De raadsman heeft zich op het standpunt gesteld dat de bij het strafarrest toegewezen schadevergoedingsvorderingen van de benadeelde derden in mindering op het wederrechtelijk verkregen voordeel moeten worden gebracht.

Tot 1 januari 2014 luidde artikel 36e, achtste lid, Sr:

Bij de bepaling van de omvang van het bedrag waarop het wederrechtelijk verkregen voordeel wordt geschat, worden aan benadeelde derden in rechte toegekende vorderingen in mindering gebracht."

Met ingang van die datum is, krachtens wetswijziging van 26 juni 203, voor zover hier van belang, daar aan toegevoegd: “voor zover die zijn voldaan”.

De in de strafzaak bewezenverklaarde feiten zijn begaan in de periode van 31 oktober 2013 tot en met 9 januari 2015. De wet van 26 juni 2013 bevat geen overgangsbepaling.
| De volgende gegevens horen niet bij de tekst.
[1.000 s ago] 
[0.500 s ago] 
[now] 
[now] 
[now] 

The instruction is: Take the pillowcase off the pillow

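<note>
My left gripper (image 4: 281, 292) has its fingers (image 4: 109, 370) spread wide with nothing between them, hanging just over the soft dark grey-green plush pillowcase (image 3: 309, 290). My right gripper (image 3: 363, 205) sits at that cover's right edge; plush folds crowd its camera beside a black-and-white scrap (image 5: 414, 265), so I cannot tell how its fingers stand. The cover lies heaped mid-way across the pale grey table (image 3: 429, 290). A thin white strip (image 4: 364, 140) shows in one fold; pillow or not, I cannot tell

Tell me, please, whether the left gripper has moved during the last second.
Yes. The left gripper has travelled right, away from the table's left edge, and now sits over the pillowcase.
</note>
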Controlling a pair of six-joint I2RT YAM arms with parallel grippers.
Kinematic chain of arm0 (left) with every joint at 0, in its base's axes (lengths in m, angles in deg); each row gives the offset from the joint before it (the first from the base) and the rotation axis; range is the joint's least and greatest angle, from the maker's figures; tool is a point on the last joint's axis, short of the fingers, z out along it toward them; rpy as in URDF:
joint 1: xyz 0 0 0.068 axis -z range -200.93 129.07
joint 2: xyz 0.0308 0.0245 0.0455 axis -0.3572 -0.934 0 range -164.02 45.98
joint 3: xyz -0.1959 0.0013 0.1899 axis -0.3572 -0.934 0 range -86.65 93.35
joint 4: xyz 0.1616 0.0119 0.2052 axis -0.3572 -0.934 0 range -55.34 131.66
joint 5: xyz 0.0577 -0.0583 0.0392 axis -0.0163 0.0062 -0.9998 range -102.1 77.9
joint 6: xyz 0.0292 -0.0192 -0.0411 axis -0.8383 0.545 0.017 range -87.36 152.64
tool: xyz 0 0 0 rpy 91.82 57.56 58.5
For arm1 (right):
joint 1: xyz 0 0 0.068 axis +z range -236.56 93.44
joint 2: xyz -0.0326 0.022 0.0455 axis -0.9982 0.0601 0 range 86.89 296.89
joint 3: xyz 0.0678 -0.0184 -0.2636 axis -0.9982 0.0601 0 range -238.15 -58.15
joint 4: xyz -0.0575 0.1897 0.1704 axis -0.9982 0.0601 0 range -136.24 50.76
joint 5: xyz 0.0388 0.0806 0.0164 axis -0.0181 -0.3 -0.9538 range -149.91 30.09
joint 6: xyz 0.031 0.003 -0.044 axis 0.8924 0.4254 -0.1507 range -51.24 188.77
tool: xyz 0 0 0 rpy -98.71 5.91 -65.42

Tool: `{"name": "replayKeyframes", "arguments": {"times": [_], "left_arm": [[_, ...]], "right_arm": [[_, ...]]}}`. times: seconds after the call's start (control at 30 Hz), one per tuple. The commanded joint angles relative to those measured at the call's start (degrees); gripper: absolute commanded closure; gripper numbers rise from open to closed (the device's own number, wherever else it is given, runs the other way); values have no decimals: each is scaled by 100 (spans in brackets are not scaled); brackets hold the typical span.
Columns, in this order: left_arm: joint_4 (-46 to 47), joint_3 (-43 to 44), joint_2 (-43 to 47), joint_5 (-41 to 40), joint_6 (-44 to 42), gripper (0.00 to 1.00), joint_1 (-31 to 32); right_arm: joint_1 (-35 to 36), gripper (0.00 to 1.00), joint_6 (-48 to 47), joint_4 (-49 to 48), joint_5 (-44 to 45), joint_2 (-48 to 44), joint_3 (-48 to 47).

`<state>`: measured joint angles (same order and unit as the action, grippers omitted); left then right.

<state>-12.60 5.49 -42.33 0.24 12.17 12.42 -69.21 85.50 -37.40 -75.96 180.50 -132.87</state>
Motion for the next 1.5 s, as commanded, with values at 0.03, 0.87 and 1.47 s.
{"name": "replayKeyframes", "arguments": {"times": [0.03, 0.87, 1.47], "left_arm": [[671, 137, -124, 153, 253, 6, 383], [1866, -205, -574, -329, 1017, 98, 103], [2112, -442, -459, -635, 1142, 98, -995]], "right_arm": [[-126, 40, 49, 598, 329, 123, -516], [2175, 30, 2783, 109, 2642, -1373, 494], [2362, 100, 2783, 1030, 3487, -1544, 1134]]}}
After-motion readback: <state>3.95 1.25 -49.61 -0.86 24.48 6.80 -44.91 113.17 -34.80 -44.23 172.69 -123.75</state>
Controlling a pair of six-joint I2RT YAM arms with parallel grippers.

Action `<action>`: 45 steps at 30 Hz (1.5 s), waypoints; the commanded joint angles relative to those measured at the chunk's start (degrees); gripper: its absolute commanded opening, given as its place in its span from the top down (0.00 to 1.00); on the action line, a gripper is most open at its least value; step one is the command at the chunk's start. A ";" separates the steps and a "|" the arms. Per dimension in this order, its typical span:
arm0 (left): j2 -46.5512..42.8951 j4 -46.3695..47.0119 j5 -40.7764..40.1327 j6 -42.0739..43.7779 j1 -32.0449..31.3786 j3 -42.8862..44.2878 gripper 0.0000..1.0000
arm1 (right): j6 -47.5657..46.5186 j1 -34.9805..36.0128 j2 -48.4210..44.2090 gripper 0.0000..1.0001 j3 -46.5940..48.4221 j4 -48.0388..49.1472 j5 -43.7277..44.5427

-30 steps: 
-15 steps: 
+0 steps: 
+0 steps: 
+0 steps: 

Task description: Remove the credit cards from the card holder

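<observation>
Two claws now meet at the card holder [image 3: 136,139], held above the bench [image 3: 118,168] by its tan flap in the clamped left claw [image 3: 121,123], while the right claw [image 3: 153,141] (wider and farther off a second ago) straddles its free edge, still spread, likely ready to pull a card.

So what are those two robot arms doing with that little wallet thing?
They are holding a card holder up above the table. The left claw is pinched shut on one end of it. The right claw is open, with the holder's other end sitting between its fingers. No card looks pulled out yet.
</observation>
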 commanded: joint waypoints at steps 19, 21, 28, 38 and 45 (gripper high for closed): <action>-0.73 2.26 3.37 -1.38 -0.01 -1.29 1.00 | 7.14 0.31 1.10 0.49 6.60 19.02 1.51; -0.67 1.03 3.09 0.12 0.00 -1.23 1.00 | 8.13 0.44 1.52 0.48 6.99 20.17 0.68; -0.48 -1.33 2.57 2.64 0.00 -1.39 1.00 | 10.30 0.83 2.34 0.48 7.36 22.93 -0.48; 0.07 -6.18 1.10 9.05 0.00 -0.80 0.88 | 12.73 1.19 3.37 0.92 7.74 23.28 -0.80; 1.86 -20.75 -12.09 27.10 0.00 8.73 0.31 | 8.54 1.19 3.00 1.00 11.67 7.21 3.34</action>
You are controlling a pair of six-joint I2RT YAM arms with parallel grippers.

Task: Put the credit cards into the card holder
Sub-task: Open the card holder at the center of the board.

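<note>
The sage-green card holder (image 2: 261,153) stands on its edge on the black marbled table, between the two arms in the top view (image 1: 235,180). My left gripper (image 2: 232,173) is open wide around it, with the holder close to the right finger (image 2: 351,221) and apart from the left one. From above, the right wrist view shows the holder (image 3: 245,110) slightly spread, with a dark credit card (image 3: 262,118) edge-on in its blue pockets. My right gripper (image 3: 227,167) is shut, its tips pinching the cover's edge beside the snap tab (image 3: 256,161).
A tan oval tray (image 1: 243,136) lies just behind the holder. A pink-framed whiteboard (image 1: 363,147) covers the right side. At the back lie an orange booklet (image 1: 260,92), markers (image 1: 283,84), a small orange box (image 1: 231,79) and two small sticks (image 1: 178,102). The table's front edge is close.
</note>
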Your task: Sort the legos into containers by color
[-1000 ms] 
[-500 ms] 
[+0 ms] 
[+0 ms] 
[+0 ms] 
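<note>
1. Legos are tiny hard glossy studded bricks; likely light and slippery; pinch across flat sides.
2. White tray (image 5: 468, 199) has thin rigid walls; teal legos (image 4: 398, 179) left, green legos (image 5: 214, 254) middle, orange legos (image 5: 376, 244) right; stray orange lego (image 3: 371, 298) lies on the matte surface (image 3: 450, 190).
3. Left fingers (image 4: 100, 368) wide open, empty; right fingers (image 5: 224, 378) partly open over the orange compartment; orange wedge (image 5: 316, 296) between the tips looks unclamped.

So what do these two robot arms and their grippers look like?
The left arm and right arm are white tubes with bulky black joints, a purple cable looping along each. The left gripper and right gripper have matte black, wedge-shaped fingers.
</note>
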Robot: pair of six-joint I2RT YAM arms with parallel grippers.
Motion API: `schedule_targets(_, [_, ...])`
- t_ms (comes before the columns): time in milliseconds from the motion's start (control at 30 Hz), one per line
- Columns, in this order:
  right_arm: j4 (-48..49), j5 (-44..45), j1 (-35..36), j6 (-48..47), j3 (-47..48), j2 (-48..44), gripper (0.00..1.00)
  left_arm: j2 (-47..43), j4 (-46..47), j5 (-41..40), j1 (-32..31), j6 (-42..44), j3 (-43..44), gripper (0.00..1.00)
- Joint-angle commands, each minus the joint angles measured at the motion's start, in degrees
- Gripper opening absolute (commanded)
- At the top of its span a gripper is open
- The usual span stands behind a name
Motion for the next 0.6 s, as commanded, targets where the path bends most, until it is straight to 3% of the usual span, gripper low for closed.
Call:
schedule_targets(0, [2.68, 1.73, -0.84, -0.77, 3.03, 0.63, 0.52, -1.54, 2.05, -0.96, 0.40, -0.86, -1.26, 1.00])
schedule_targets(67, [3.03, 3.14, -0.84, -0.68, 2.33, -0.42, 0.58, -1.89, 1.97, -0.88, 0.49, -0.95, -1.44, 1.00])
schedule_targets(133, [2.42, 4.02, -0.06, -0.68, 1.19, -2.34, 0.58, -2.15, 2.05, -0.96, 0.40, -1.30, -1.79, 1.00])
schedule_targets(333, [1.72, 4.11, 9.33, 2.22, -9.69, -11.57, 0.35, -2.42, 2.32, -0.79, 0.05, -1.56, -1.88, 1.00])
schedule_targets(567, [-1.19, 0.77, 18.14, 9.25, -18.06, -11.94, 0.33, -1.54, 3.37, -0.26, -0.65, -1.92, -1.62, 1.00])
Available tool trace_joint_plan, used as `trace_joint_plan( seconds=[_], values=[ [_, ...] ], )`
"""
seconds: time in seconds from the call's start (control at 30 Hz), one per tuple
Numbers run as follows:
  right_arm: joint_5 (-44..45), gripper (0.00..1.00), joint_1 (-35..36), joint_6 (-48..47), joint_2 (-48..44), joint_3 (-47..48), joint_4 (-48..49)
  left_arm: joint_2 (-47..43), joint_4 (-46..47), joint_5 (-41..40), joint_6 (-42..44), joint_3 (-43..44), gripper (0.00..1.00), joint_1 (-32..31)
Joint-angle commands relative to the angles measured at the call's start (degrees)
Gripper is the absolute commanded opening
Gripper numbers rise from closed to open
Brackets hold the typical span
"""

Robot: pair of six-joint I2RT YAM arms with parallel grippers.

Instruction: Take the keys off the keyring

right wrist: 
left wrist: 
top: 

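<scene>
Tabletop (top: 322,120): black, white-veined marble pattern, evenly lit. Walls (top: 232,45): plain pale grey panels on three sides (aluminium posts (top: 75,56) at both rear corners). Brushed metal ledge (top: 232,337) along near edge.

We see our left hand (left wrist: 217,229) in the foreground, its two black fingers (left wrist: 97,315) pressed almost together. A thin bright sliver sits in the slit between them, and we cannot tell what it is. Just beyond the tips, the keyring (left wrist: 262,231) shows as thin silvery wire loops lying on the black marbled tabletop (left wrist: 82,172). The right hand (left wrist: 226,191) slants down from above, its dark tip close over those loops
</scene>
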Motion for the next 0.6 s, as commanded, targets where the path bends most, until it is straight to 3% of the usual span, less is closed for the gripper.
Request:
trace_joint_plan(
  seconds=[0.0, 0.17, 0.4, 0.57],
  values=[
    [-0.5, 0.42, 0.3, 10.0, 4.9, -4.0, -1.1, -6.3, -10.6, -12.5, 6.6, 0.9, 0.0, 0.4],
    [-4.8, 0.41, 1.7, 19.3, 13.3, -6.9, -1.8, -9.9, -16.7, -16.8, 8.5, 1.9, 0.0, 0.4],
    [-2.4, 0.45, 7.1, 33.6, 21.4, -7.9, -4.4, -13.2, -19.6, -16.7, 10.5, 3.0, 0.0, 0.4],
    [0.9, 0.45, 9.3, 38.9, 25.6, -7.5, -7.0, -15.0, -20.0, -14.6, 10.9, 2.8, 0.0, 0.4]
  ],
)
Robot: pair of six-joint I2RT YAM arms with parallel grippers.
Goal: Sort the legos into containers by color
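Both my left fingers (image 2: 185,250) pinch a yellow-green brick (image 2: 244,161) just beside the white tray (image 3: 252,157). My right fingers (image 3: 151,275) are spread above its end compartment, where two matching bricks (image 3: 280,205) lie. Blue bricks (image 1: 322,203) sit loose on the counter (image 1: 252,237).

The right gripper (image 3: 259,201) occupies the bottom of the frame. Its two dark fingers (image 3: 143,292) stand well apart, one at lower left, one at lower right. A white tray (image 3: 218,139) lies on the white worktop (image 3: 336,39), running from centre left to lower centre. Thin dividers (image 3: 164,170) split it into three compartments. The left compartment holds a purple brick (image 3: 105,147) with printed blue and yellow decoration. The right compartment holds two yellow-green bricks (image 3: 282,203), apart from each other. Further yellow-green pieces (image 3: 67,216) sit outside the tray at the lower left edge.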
De nieuwe bepaling houdt een wijziging van wetgeving in ten aanzien van de toepasselijke regels van sanctierecht. Daarom moet op grond van artikel 1, tweede lid, Sr met betrekking tot feiten, begaan voor 1 januari 2014, de voor de betrokkene meest gunstige bepaling worden toegepast. Dat is de oude bepaling.

Het arrest in de strafzaak is op 27 juni 2017 onherroepelijk geworden. Dit heeft tot gevolg dat bij de vaststelling van het wederrechtelijk verkregen voordeel het bedrag van de in rechte onherroepelijk toegekende vorderingen van de benadeelde partijen in mindering moet worden gebracht, indien de desbetreffende feiten zijn gepleegd vóór 1 januari 2014.

Feiten 1, 3, 4 en 5 zijn gepleegd voor 1 januari 2014. Feiten 6 en 7 zijn gepleegd na 1 januari 2014. Onder feit 1 is geen vordering tot schadevergoeding van een benadeelde partij toegewezen. Onder feit 3 is de vordering tot schadevergoeding van de benadeelde partij toegewezen tot € 10.385,00, onder feit 4 tot € 307,50, onder feit 5 tot € 1.293,50. Deze toegewezen schadevergoedingen dienen in beginsel van het wederrechtelijk verkregen voordeel te worden afgetrokken, gelet op de omstandigheden dat de strafbare feiten gepleegd zijn voor 1 januari 2014 en het arrest in de strafzaak onherroepelijk is.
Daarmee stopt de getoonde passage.